Großer Zirkus-Pop im Quadrat

Zeitgeistig und zeitlos: Die Pet Shop Boys machen Popmusik fürs neue Jahrtausend und inszenieren sich mit einer futuristischen Show – wie sie am Sonntag bei ihrem Deutschlandtour-Auftakt im ausverkauften Stuttgarter Theaterhaus unter Beweis gestellt haben.




Sie machen es sich nicht so leicht, wie sie könnten. Wären die Pet Shop Boys ein Rockduo, sie bräuchten nicht mehr als Gesang und Instrumente. Sie sind aber eine Popband, und was für eine! Deshalb geben sie kein Konzert im eigentlichen Sinne, sondern inszenieren sich als Gesamtkunstwerk: Der Deutschland-Auftakt am Sonntag im ausverkauften Stuttgarter Theaterhaus ist ein Multimediaspektaktel, bei dem meistens die Musik im Mittelpunkt steht – aber eben nicht immer.




Das Quadrat hat es Neil Tennant und Chris Lowe angetan. Unter viel Applaus der rund 1800 Gäste steigen sie mit Würfelköpfen aus den Wänden, die wiederum aus vielen kleinen Quadraten. Und bei ‘Build A Wall’ stürzt das Konstrukt aus Würfeln hinter ihnen einfach zusammen.




Es macht Spaß, den Pet Shop Boys bei der Arbeit zuzuschauen, die ihnen scheinbar so leicht von der Hand geht. Wie Neil Tennant mit dieser seltsamen, blasierten Singstimme, an die man sich so gewöhnt hat, die großen Hits intoniert, wie er sich immer neue Outfits überzieht und gar im schwarzen Zweireiher mit Fliege erscheint. Nur manchmal, da schaut er skeptisch, wenn es mit dem Sound hapert. Als dieser mal ganz ausfällt, nuschelt er ‘passiert eben’ ins Mikro. Chris Lowe versteckt sich hinter einem weißen Pult aus Synthesizer und Computer, dreht an Knöpfen und sorgt für die Musik. Der eine ist der Nerd, der andere die – nun ja – Rampensau, wenn man davon bei Tennant überhaupt sprechen kann. ‘Guten Abend Stuttgart’, sagt er, ‘wir sind zurück.’ Und ganz am Schluss: ‘Wir sind die Pet Shop Boys.’

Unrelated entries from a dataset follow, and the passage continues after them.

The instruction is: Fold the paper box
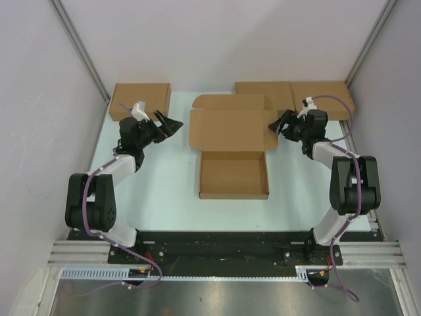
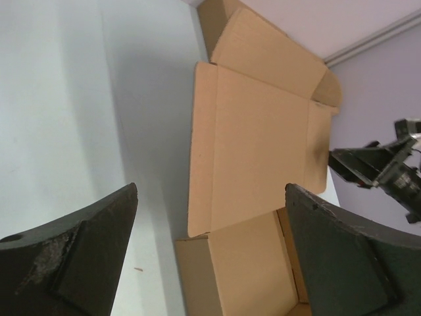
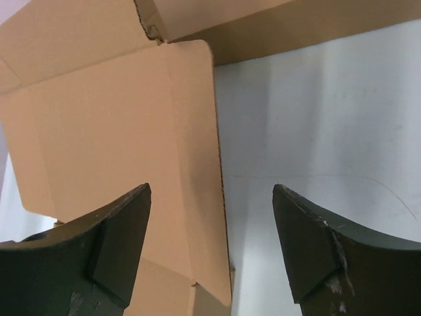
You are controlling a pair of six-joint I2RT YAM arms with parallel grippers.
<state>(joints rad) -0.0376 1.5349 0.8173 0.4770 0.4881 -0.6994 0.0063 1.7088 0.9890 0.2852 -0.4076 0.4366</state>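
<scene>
Table [image 1: 164, 178]: pale surface. The arm bases sit on a metal rail [image 1: 223, 251] at 6 o'clock.

Paper box [image 1: 231, 131]: at the centre of the table, lying open. The shallow tray with its raised walls forms the 6 o'clock end. The hinged lid lies back flat toward 12 o'clock, with a narrow side flap at 9 o'clock and another at 3 o'clock. A front flap with rounded corners forms the far end.

Left arm [image 1: 92, 201]: elbow at 8 o'clock from the box, with the forearm running up toward 1 o'clock.

Right arm [image 1: 352, 184]: elbow at 4 o'clock from the box, with the forearm running up toward 11 o'clock.

Spare boxes: three closed brown cardboard boxes along the far edge. One sits at 11 o'clock [image 1: 139, 100]. Two stand side by side at 1 o'clock [image 1: 263, 92] [image 1: 321, 99], and the nearer of these is just beside the front flap.

Left gripper [image 1: 171, 125]: at 9 o'clock from the lid and aimed at it, with bare table between fingertips and cardboard. The jaws are spread wide and nothing is held.

Right gripper [image 1: 272, 126]: at 3 o'clock from the lid, with its tips just beside the side flap; contact cannot be told. The jaws are spread wide and grip nothing. In the right wrist view, the lid's edge runs beyond the gap between the fingers.
</scene>
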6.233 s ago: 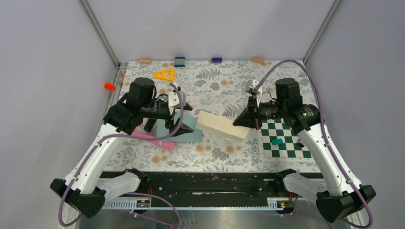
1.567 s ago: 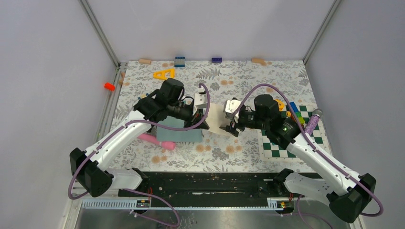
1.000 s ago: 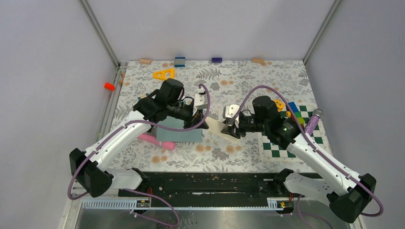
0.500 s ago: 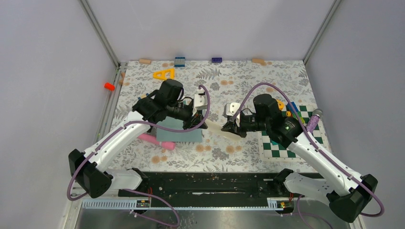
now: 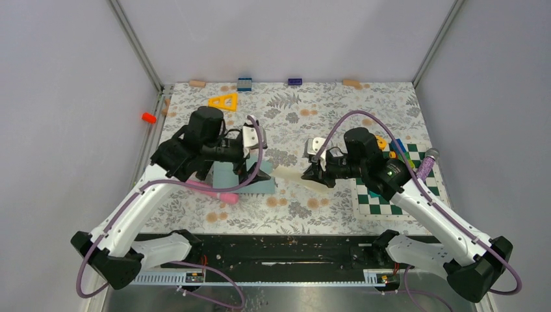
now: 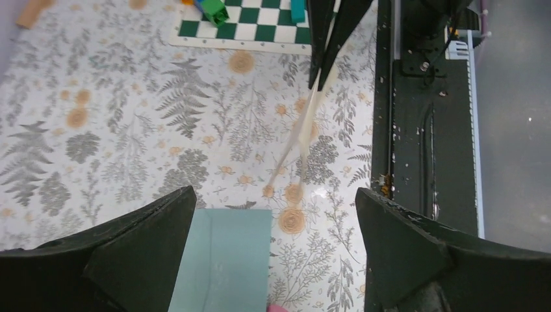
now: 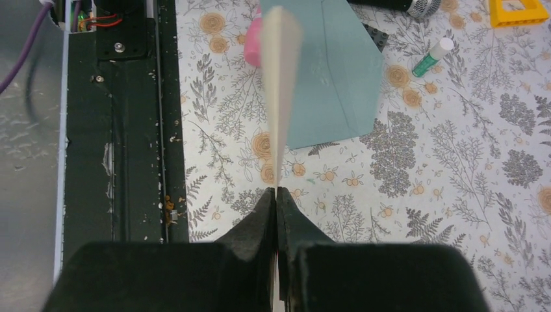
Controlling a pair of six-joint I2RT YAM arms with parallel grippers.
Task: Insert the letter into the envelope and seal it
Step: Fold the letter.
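Note:
The letter is a folded cream sheet held off the table, edge-on in both wrist views. My right gripper is shut on its right end. The teal-grey envelope lies flat on the floral table, left of the letter. My left gripper hangs wide open over the envelope's right end, holding nothing and a short way from the letter's free end.
A pink object lies at the envelope's near edge. The checkerboard mat with coloured blocks and a purple microphone sit on the right. A yellow triangle and small blocks line the far edge. A green-capped tube lies beyond the envelope.
My left gripper has opened, let go of the letter and drawn back to the left. My right gripper has shut on the letter's right end and now holds it alone.

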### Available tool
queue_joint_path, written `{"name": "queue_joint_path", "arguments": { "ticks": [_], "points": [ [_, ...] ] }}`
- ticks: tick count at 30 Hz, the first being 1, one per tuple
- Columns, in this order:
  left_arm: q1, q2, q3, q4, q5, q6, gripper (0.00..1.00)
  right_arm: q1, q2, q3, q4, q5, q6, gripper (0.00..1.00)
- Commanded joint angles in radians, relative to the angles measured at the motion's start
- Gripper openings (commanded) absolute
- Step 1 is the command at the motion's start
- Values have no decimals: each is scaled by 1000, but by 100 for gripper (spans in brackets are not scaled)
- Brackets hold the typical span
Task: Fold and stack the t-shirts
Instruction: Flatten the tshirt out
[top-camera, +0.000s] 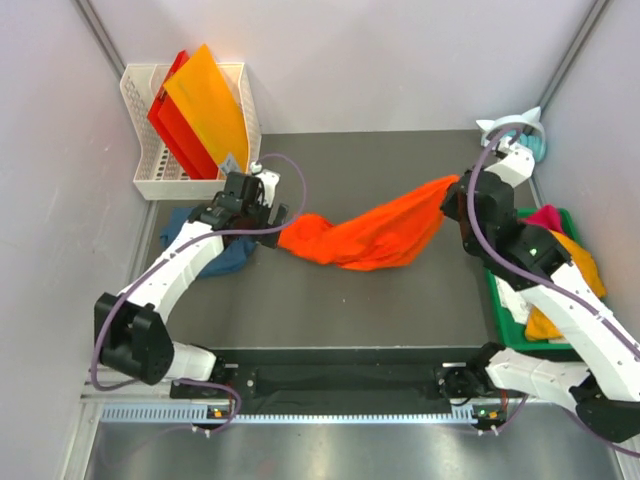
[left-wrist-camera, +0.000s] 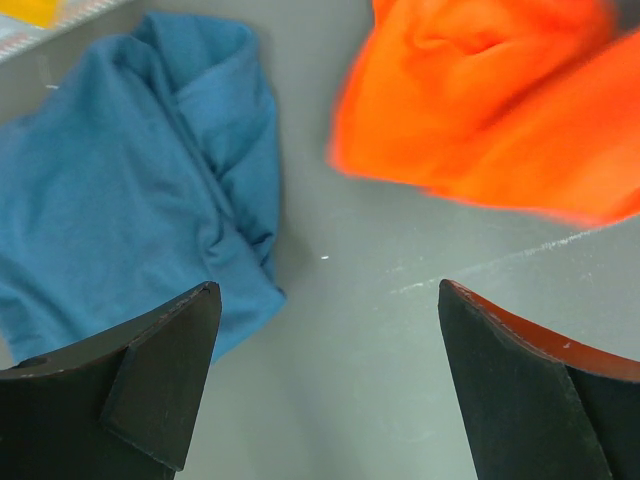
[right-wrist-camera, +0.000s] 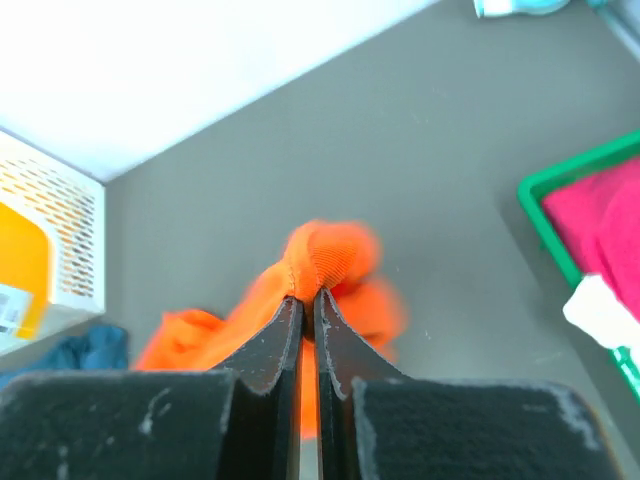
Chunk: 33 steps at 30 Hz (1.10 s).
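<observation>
Centrally, a large bright orange cloth t-shirt (top-camera: 370, 235) stretches across the dark grey table (top-camera: 330, 310), from left of the middle toward the right edge, where it rises off the surface. The right gripper (right-wrist-camera: 308, 300) is clamped on a bunched fold at that raised end. The left gripper (left-wrist-camera: 330, 290) hangs empty, jaws wide apart, just beside the shirt's low left end (a crumpled dark teal-blue t-shirt (left-wrist-camera: 130, 200) lies on its other side). To spread the shirt well, the left gripper should probably pinch an outer edge rather than the bunched middle.
</observation>
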<state>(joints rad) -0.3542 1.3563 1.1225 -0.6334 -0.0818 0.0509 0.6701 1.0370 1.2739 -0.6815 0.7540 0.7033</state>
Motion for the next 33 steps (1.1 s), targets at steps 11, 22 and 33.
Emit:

In den vielen Jahren, die das Duo nun auf der Bühne steht, haben sich viele Hymnen angesammelt. Fern von der Stadiontauglichkeit eines ‘Go West’, ein großer Hit, den sie natürlich auch spielen. ‘Se A Vida E’, ‘It’s A Sin’, ‘Being Borin’ und natürlich ‘West End Girls’ sind Popsongs im Breitwandformat. Im großen Saal des Theaterhauses schweben imaginäre Blubberblasen, ganz real regnet es nach gut 90 Minuten Glitzerkonfetti. Die Show der Pet Show Boys pendelt zwischen Stil und Trash, Ikonografie und Antiheldentum, Hedonismus und Purismus. Die Welt dieser Band ist kunterbunt, nur eine Farbe kennt sie nicht: mausgrau.